Sulla bellezza: come progettare la struttura di come pensi

Per gentile concessione di Victor Tongdee presso Getty Images

Il romanzo di Zadie Smith, "On Beauty", che ha preso il titolo da un saggio di Elaine Scarry - "On Beauty and Being Just" è stato pubblicato per la prima volta nel 2005. La storia parla di due famiglie, ognuna con le proprie abitudini invarianti e pregiudizi della mente , avvelenati dalla loro rivalità su ogni pezzo di erba sentimentale, intellettuale, estetica e politica. Dice una matriarca familiare all'altra: “Sono così triste che tutto è stato inquinato [dall'animosità tra le due famiglie]; Adoro una frase di una poesia, "C'è un tale rifugio l'una nell'altra". "(Il poeta che ha scritto la frase è il marito di Zadie Smith, Nick Laird.)

Le parole dell'argomentazione e dell'antagonismo possono diventare a buon mercato, e se prendiamo sul serio il significato di ciò che diciamo e diciamo ciò che intendiamo, potremmo essere descritti come qualcuno che si agita sulla semantica. Ma il design dell'architettura comunicativa del nostro dialogo con gli altri crea e sopprime ciò che può essere pensato e detto.

In effetti, anche il modo in cui pensiamo a chi siamo come individui è in gran parte una funzione del design strutturale del modo in cui pensiamo.

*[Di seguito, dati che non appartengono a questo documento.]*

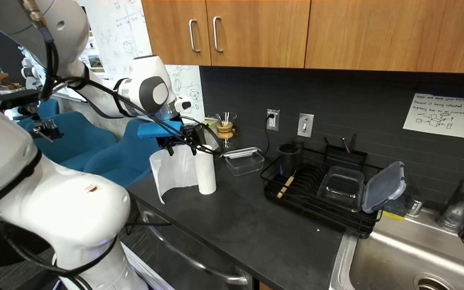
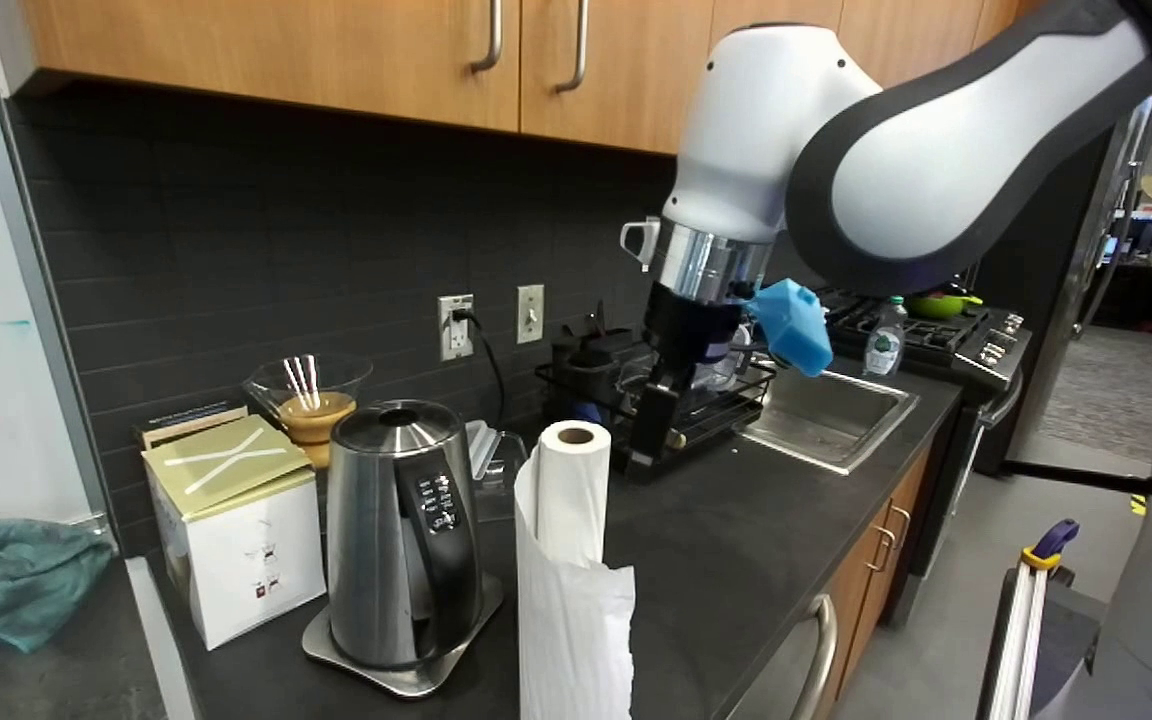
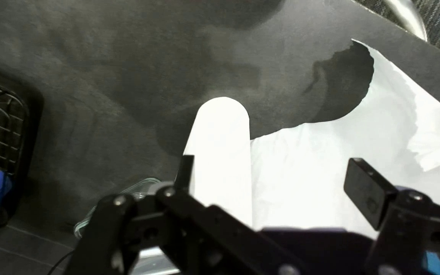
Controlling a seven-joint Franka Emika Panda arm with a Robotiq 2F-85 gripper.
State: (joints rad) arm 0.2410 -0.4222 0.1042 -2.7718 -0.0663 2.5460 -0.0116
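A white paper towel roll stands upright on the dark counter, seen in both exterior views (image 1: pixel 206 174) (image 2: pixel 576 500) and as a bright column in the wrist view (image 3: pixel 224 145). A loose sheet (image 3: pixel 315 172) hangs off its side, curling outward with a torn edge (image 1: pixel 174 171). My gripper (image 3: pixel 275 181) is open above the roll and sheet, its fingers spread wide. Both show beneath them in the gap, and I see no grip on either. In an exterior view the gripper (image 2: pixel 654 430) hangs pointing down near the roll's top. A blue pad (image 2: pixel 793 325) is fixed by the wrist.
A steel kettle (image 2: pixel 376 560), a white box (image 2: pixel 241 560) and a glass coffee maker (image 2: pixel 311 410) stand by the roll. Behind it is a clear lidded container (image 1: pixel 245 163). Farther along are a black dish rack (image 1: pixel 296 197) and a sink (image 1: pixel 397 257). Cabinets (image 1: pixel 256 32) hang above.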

Cominciamo con uno sguardo agli istinti che ci spingono ad essere come siamo.

  • Alcuni sono imperativi biologici fissi. Sappiamo cosa ci spinge a mangiare, dormire o correre come un matto lontano da un leone.
  • Alcuni dei nostri istinti sono innescati dai nostri sentimenti, alcuni dalle parole, dalle azioni e dalla mentalità delle persone da cui impariamo.
  • Alcuni sono stati persuasi e costretti a diventare quelle che sono diventate le nostre convinzioni, attitudini e aspettative intuitive.

Quello che intendo per intuitivo è che queste credenze, atteggiamenti e aspettative si basano su ciò che sentiamo essere vero e sul nostro pensiero pronto. Ciò significa che potremmo essere assorbiti da una sola mente dall'intensità di questi sentimenti e dalle nostre storie su di essi prima di aver davvero imparato a riflettere e articolare le credenze e le certezze che sono alla base della nostra vita.

Come risultato di questo autoassorbimento, non è così sorprendente che molti di noi sembrano avere poco interesse ad espandere i nostri orizzonti e conclusioni iniziali in modo da poter veramente essere i progettisti delle nostre stesse vite. Pensiamo (lo sentiamo nelle nostre proverbiali viscere) che abbiamo già il quadro generale e il set di abilità necessari per creare e vivere una vita del nostro design.

Tuttavia, questo percorso solipsistico verso l'indipendenza e la promessa di pensare per noi stessi - un percorso apparentemente istintivo e presumibilmente basato sulla verità - è controproducente. L'energia della forza della nostra natura, la potente risorsa su cui ci aspettiamo di attingere, è assorbita da una limitata esposizione alla luce intellettuale di ampio pensiero e nutrimento emotivo. Inoltre, senza il riparo, la compagnia e il dialogo interrogativo avanti e indietro con altri membri della razza umana, è probabile che il nostro pensiero non diventi libero e ben informato, ma ristretto, inibito e arrabbiato.

Chi sono gli esseri umani, oltre ai loro geni, è un'invenzione umana nata da tale dialogo. I nostri antenati erano letteralmente bestie spinti a sopravvivere con ogni mezzo possibile, comprese le azioni che oggi riteniamo spietate, crudeli e disumane. È stato attraverso gli scopi e gli ideali che abbiamo acquisito durante eoni di evoluzione e interazione sociale che sono stati stabiliti gli standard civili di condotta che stimiamo oggi. Siamo ancora animali, ovviamente, ma a meno che non siamo intenzionalmente ignoranti, dobbiamo anche stupirci della straordinaria gamma di idee, sentimenti e simpatie che gli esseri umani - più difficili da mandare rispetto ai gatti - possono creare quando pensiamo per noi stessi.

Facendo nuovamente riferimento a On Beauty di Zadie Smith, credo che ciò di cui abbiamo bisogno oggi sia una particolare educazione sentimentale che amplierebbe la nostra capacità di ripensare e supervisionare i nostri istinti intensamente sentiti sotto una nuova luce. Senza un'educazione così sentimentale, è molto probabile che restiamo incuranti ed esclusivamente legati alle forze non esaminate che hanno già determinato il nostro destino.

Questa è una versione aggiornata del mio pezzo originale pubblicato sul mio blog.